Azure Virtual Machine Scale Set Duration and Cool Down Explained

Reading Time: 7 minutes

When configuring an Azure Virtual Machine Scale Set (VMSS), there is an option to configure auto scaling rules. Auto scaling is the process of dynamically allocating resources to match performance requirements. As the volume of work grows, an application may need additional resources to maintain the desired performance levels and satisfy service level agreements (SLAs). As demand reduces and the additional resources are no longer needed, they can be automatically removed to minimise costs.

As part of the auto scale configuration inside a Azure Virtual Machine Scale Set, we can set a duration and a cool down period. In this post, I will focus on explaining the differences between both options based on a couple of scenarios.

Want to learn more about scaling in Azure?
If you wish to learn more about Azure VM Scale Sets, visit the following Microsoft Learn link, Azure Virtual Machine Scale Sets Overview.

In addition to Azure VM Scale Sets, you can also configure scaling rules for a number of other Azure services such as Azure App Service Plans. When configuring scaling rules for Azure App Service Plans, you can also set up auto scaling based on metrics such as CPU usage, memory usage, HTTP queue length and more. Basically, the App Service Plan includes a built in VM Scale Set.

For auto scaling best practices and to learn more about the different services in Azure which include built in scaling, visit the following Microsoft Learn link Autoscaling guidance – Best practices for cloud applications.

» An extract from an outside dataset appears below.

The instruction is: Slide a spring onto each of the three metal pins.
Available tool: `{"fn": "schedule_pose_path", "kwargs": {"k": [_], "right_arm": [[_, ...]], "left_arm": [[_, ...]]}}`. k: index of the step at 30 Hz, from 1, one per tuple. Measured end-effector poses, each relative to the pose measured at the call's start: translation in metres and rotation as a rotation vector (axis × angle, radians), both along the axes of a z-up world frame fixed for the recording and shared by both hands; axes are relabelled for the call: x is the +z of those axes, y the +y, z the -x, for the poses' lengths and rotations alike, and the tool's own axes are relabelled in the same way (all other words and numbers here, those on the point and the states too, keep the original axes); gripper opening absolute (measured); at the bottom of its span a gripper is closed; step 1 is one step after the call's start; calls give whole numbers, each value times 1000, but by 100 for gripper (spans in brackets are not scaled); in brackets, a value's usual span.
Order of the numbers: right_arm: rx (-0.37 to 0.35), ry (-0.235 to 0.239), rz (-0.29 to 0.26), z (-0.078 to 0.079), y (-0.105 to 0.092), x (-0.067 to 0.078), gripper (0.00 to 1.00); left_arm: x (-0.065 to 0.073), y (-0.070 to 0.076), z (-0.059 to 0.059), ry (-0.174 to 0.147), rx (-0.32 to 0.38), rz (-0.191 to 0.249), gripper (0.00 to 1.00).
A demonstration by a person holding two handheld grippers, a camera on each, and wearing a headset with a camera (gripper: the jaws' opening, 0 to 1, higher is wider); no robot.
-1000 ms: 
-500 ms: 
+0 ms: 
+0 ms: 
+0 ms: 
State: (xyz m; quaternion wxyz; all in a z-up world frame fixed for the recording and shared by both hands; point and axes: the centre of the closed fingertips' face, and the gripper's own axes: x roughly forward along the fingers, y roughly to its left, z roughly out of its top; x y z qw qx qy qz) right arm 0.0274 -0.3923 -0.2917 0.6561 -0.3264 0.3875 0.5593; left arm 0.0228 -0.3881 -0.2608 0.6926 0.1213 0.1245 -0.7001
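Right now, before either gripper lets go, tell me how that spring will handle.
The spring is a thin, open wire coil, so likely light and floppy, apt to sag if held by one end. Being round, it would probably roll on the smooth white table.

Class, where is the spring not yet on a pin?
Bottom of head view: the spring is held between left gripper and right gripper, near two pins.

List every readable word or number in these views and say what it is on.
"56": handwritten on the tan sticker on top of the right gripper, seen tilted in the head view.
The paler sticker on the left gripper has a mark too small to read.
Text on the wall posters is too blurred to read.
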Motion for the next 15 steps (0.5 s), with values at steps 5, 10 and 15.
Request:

Note: it is important that you plan and configure your scaling rules correctly to avoid performance issues, unnecessary scaling and costs due to an incorrect configuration. The metrics used in this post are for demo purposes only.

Duration in Azure VM Scale Set

Duration is the time the VM Scale Set will look back at metrics before making a decision to scale.

For example, in the scaling rule below, I have configured

  • If CPU Percentage = greater than 85%
  • for a DURATION of 10 minutes
  • Increase the Instance/VM (Virtual Machine) count by 1

So for this condition to trigger, CPU must be continuously greater than 85% for a duration of 10 minutes. The VM Scale Set will look back at CPU utilisation for the past 10 minutes and if CPU was constantly greater than 85%, it would add another instance/VM.

Below is a screenshot of an Azure VM Scale Set rule. I have used a green arrow to highlight the DURATION field.

Cool down in Azure VM Scale Set

The cool down period comes into effect after a scale-in (remove VM instance) or a scale-out (Add VM instance) event is triggered. For example, if I set a COOL DOWN period of 10 minutes, this instructs the scale set to not scale again for another 10 minutes. You’re simply asking the scale set to take a break within the cool down period to allow the VM Scale Set to stabilise and check whether the additional VM instance has made a difference to the CPU utilisation.

I have used a blue arrow to highlight the COOL DOWN field in the image below.

Let’s take a look at what the above scale rule configuration looks like on a diagram.

In the diagram below we start with 1 VM in our scale set.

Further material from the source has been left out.